But the results with 40 mM arsenate and 3 µM phosphate (#4) are very inconsistent. Twice they behaved like the other arsenate cultures, growing very little at first and, in the one follow-up, slowly growing to a density slightly lower than the control. But twice they grew as fast as the control and to about double the density. I have no idea why.
I think I should consider the fast growth of two #4 cultures to be the anomaly, as the failure of the #4 cultures to grow the other times is entirely consistent with the behaviours of the other arsenate cultures (#2 and #6). But how to investigate why? Rather than just repeating the cultures again and again, I should try varying the conditions a bit. Screw-cap tubes instead of foil-capped flasks? Slightly different amounts of phosphate? Less arsenate?
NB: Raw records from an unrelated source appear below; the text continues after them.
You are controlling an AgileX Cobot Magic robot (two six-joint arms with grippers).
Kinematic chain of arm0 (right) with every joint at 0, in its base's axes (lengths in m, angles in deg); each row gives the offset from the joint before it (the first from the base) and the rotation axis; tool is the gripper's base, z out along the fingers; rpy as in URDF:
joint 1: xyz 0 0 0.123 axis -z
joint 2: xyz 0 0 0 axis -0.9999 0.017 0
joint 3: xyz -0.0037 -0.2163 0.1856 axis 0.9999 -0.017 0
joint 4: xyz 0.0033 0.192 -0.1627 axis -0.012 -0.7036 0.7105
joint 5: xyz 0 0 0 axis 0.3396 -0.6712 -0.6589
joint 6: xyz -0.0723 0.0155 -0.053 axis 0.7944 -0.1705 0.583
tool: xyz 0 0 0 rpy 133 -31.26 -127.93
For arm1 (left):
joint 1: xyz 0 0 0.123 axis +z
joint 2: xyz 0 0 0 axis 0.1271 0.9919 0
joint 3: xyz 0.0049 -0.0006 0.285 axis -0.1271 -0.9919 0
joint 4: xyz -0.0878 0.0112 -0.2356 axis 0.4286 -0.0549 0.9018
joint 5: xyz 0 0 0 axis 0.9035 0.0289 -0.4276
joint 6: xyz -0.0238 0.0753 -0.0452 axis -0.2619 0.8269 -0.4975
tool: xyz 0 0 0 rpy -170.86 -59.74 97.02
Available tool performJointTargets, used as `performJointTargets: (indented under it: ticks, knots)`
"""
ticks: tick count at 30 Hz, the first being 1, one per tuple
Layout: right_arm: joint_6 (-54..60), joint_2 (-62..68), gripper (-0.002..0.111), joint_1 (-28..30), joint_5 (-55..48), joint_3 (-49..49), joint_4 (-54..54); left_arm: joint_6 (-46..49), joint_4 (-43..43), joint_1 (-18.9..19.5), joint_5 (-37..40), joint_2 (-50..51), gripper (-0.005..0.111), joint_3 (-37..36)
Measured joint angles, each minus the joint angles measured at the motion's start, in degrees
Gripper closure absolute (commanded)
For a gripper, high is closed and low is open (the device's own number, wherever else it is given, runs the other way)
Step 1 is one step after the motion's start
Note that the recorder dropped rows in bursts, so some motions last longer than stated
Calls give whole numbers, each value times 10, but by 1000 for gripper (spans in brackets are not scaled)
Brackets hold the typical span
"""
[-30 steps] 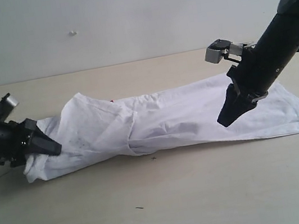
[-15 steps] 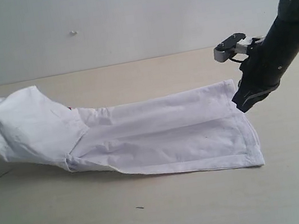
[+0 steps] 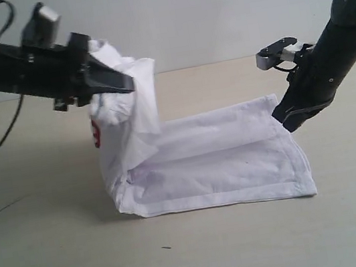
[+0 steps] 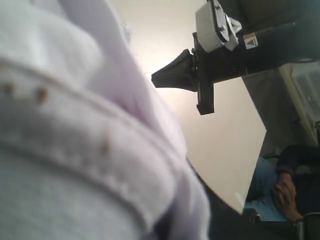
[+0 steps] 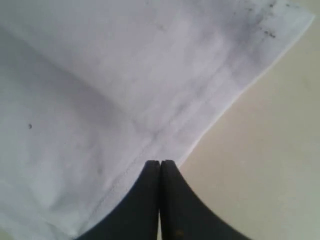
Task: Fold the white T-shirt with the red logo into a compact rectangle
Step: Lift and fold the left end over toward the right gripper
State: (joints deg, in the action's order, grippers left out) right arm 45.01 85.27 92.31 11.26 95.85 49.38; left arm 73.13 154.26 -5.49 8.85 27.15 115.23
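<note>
The white T-shirt lies with its right half flat on the table, while its left end hangs lifted and draped. My left gripper is shut on that raised bunch, high above the table. A bit of the red logo shows on the hanging part. In the left wrist view the white T-shirt fills most of the picture and hides the jaws. My right gripper is shut, its tip at the shirt's right hem. In the right wrist view the closed right gripper touches the hem of the white T-shirt, with no cloth between its fingers.
The beige table extends in front of the shirt and to both sides. A pale wall stands behind. A seated person shows beyond the table edge in the left wrist view.
My left gripper has lifted the shirt's left end high and carried it rightward, so that end now hangs. The flat part has shortened. The right gripper has stayed at the right hem.
</note>
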Motion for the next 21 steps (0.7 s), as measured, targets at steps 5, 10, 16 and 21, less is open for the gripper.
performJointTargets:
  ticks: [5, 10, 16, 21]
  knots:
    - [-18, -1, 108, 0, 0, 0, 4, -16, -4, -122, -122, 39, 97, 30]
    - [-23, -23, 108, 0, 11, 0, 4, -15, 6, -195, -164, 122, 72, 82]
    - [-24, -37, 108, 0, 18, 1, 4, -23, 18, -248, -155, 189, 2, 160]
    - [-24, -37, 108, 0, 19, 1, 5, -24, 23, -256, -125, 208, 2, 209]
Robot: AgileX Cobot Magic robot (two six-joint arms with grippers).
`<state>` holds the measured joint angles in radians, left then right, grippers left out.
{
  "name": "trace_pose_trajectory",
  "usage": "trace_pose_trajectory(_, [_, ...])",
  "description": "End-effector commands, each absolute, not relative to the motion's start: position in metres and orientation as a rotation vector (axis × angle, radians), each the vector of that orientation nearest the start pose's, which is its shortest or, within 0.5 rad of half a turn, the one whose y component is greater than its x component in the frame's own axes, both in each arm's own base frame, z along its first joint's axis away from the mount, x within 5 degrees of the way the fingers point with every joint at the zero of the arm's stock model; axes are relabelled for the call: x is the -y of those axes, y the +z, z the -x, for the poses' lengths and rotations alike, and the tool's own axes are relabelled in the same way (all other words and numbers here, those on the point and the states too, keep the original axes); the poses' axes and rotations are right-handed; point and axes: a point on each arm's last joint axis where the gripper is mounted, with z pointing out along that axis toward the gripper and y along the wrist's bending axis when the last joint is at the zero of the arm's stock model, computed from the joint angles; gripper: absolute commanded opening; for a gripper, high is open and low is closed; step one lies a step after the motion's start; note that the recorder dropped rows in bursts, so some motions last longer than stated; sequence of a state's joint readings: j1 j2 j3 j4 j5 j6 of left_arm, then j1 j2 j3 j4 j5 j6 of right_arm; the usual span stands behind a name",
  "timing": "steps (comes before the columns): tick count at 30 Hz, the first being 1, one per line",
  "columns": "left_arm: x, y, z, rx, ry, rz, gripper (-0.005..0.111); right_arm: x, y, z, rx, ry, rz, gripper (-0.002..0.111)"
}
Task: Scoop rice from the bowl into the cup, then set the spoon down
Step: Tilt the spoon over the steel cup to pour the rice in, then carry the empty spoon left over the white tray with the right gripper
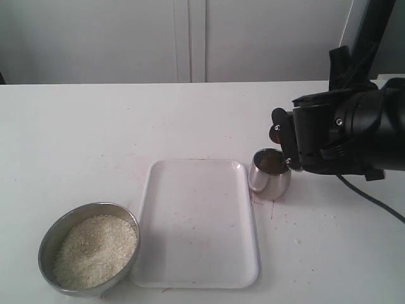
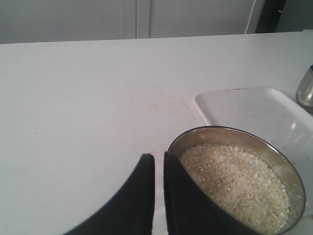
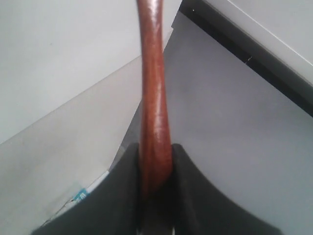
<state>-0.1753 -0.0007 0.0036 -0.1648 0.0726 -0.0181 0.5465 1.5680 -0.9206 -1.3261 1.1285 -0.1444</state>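
Observation:
The wide steel bowl point(image 1: 48, 239) stands at the front left, holding a heap of white rice point(image 1: 95, 250). In the left wrist view the bowl point(image 2: 293, 172) and its rice point(image 2: 234, 178) lie just beside my left gripper point(image 2: 159, 161), which is shut on nothing. The small shiny cup point(image 1: 270, 176) stands right of the tray, and its edge shows as the cup point(image 2: 307, 90). My right gripper point(image 1: 282, 134) hovers just above and to the right of the cup. In its wrist view the right gripper point(image 3: 155, 149) is shut on the reddish-brown spoon point(image 3: 152, 88); only the handle shows, the oval end is hidden.
A flat white tray point(image 1: 196, 221) lies between bowl and cup, also seen as the tray point(image 2: 254, 110). The white table runs back to a pale wall with cabinet doors. A black cable trails off the right arm at the table's right edge.

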Motion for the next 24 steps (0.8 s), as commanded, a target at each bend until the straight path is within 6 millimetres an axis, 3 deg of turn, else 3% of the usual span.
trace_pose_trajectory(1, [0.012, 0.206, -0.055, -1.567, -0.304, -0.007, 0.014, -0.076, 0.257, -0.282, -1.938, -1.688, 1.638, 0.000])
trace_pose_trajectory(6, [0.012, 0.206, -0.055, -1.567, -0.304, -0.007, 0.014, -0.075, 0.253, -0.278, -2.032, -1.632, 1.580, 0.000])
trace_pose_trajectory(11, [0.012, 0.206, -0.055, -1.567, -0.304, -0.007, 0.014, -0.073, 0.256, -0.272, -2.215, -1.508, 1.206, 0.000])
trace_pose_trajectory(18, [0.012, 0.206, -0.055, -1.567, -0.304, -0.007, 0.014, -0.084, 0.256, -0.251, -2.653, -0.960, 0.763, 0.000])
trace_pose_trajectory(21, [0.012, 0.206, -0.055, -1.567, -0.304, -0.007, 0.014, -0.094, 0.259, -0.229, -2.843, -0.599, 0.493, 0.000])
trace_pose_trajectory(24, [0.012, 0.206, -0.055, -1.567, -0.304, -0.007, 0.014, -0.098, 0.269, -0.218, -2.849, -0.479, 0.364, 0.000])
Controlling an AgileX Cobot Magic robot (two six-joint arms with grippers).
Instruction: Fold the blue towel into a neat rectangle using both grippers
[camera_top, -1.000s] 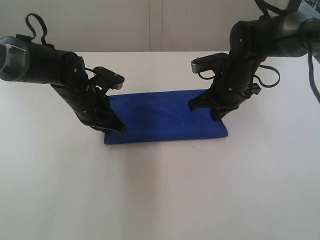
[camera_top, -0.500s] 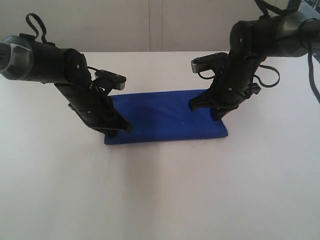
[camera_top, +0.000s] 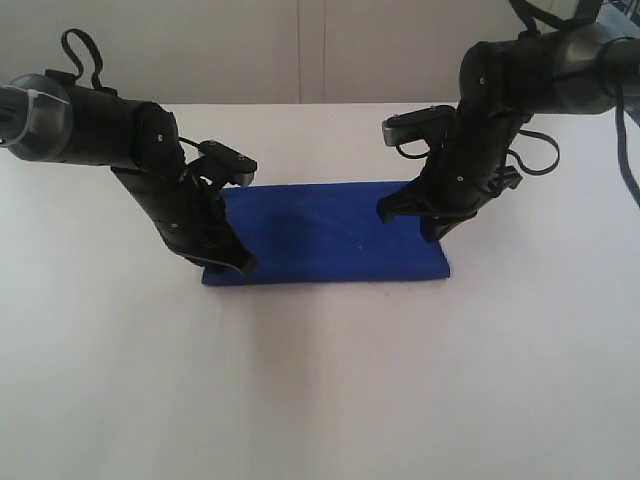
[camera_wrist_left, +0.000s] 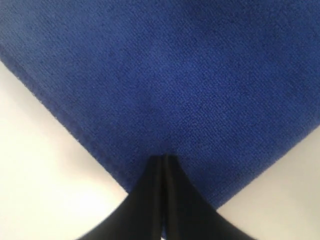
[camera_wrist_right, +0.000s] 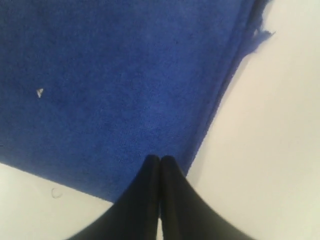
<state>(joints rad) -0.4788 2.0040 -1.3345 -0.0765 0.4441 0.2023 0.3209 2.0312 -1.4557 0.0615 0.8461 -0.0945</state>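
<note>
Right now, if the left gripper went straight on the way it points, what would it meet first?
The blue towel: the shut left gripper points down onto a corner of it, possibly touching; depth is unclear.

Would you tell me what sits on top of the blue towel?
Shut black left claw and shut black right claw rest their tips on the deep royal-blue folded cloth towel near two corners; a tiny white speck lies there. The cloth beneath the tips is covered.

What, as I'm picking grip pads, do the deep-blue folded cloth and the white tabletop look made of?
Deep-blue folded cloth: soft matte textile, likely microfibre or cotton; fine ribbed weave, frayed corner thread. White tabletop: smooth, hard-looking, perhaps laminate; no grain shows.
</note>
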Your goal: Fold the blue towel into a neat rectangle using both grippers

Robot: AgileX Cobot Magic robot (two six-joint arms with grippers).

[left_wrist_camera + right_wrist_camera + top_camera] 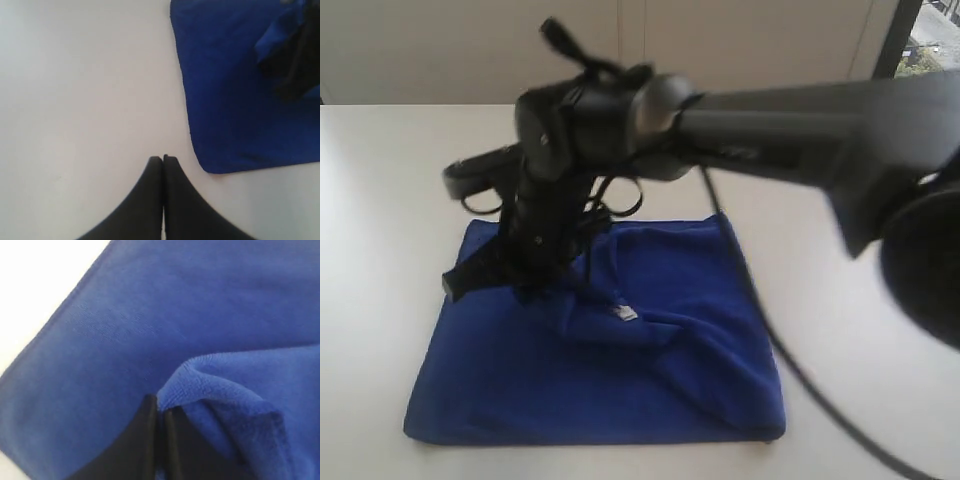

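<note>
The blue towel (620, 375) lies on the white table as a rough rectangle, with rumpled folds across its middle and a small white label (624, 313) on top. My right gripper (525, 285) reaches across from the right and stands on the towel's far left part. In the right wrist view the right gripper (160, 407) is shut on a raised towel (150, 325) edge. My left gripper (163, 158) is shut and holds nothing. It hovers over bare table beside a rounded corner of the towel (230, 100). I cannot make out the left gripper in the exterior view.
The big black right arm (800, 125) crosses the upper part of the exterior view, and its cable (770, 330) hangs over the towel's right side. White table (380, 250) surrounds the towel. A pale wall (440, 50) stands behind.
</note>
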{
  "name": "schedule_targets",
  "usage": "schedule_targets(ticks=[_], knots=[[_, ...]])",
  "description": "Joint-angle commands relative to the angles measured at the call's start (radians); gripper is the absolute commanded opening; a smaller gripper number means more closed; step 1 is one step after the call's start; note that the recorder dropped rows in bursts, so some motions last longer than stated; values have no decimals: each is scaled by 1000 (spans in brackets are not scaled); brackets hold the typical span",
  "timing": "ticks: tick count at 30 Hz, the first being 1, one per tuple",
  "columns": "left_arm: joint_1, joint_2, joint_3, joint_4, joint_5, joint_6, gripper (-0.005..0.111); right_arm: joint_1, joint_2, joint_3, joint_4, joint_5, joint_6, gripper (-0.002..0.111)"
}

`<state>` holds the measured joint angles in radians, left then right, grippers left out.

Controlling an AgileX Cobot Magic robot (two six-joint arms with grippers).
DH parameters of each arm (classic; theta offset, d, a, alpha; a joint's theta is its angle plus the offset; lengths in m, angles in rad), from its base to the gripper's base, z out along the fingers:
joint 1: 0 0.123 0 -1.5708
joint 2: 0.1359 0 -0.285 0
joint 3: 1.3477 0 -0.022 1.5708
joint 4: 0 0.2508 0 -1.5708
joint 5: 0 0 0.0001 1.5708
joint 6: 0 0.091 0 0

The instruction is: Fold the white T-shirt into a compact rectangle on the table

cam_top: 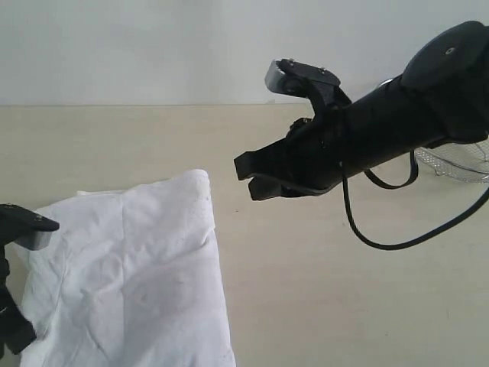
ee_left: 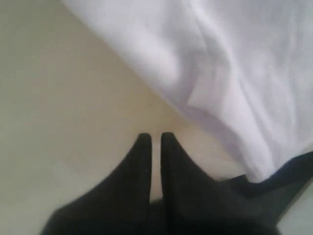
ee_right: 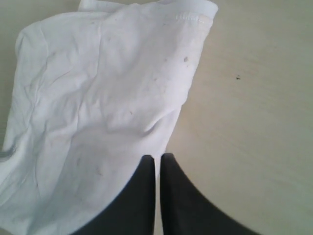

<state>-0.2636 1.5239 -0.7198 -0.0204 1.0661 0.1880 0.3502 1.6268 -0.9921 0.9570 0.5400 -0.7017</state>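
Beige counter (cam_top: 344,306), white T-shirt (cam_top: 130,275) lower left, partly folded, rumpled. Left fingers (ee_left: 141,154) pressed together, empty; right fingers (ee_right: 169,176) likewise, hovering. Next fold: pinch corners evenly, align edges.

A plain, pale grey-white wall (cam_top: 137,46) fills the 12 o'clock band of the exterior view and meets the beige table (cam_top: 321,306) along a straight edge. The light is soft and even. A wire basket (cam_top: 458,164) sits at 3 o'clock.
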Motion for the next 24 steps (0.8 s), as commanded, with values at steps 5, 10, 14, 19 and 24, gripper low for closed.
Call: schedule_targets(ticks=[5,10,14,19,24], knots=[[-5,-40,-71,-475,-90,262,4,-1,-12,4,-4,108,-38,0],[-7,58,-71,-410,-105,245,4,-1,-12,4,-4,207,-52,0],[-7,135,-71,-330,-101,207,4,-1,-12,4,-1,241,-56,0],[-7,148,-71,-228,-78,133,4,-1,-12,4,-1,241,-56,0],[-7,148,-71,35,-15,-51,4,-1,-12,4,-1,237,-60,0]])
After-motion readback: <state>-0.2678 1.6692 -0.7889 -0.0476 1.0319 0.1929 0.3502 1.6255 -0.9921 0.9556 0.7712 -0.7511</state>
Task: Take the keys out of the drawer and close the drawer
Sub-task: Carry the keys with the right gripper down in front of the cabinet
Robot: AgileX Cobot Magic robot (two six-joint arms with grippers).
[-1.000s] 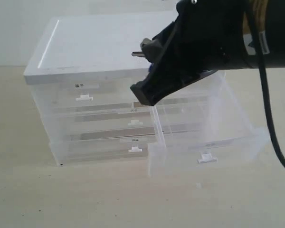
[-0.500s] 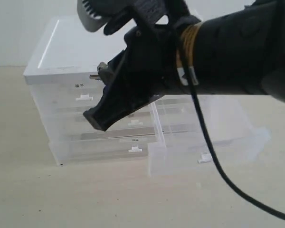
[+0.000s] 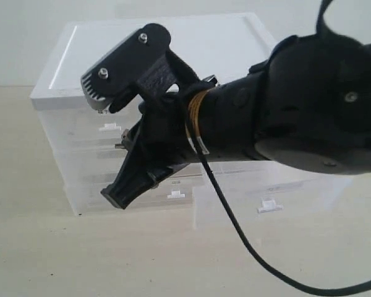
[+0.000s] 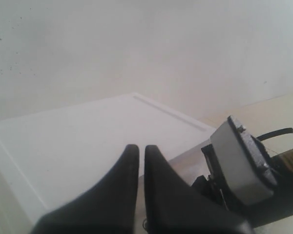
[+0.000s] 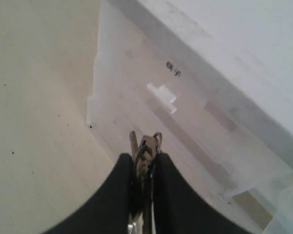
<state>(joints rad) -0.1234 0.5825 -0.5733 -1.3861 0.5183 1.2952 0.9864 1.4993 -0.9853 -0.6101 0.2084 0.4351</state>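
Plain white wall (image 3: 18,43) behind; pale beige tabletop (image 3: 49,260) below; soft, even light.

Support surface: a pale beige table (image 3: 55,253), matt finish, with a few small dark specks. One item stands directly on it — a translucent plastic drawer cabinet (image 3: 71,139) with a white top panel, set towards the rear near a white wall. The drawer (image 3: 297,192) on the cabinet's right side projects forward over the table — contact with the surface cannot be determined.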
If I had more time I'd test all these variables. But my big new genetics course starts in two weeks, I'm going to London next week for a week (part brief visit to family, part Science Online London), the CIHR grant proposal needs, by Sept 15, both revision and new supporting data (some of which I'm trying to generate), and the postdoc and I still need to finish his uptake-specificity paper by then (he still needs to send me his new analyses).
Setting up the cultures isn't a big deal, but monitoring them takes time every day, because I'm diluting and plating them to get colony counts. Maybe if I just monitor growth visually (by turbidity) and not by plating. Wolfe-Simon et al. grew all their cultures in screw-capped glass tubes, so maybe I'll just set up a lot of these, with more diverse concentrations of phosphate and arsenate.
I wonder if this could relate to the behavior of arsenate in this medium? Could it have a reaction with another media component that sequesters it, maybe something that is pH dependent? I haven't thought this thru all the way, but similar things (not with arsenic!) have happened to me, and when it did, it was always pH...
ReplyDeleteSo the +As cultures sometimes grow to twice the density of controls, and sometimes more slowly but still eventually reaching desities similar to no As controls. And yet the blog-o/news media only picks up on the fact that in some cases you have trouble getting them to grow, and claim a refutation of the idea that these bacteria are even As-tolerant? The Science paper never said that they grew quickly.
ReplyDeleteI would suggest inoculating the problematic tube (40mM/3uM) with many different dilutions of the O.N culture. I have no explanation to this, but sometimes a pattern emerges and a range of dilutions behaves differently. I hope you'll solve the problem. Good luck.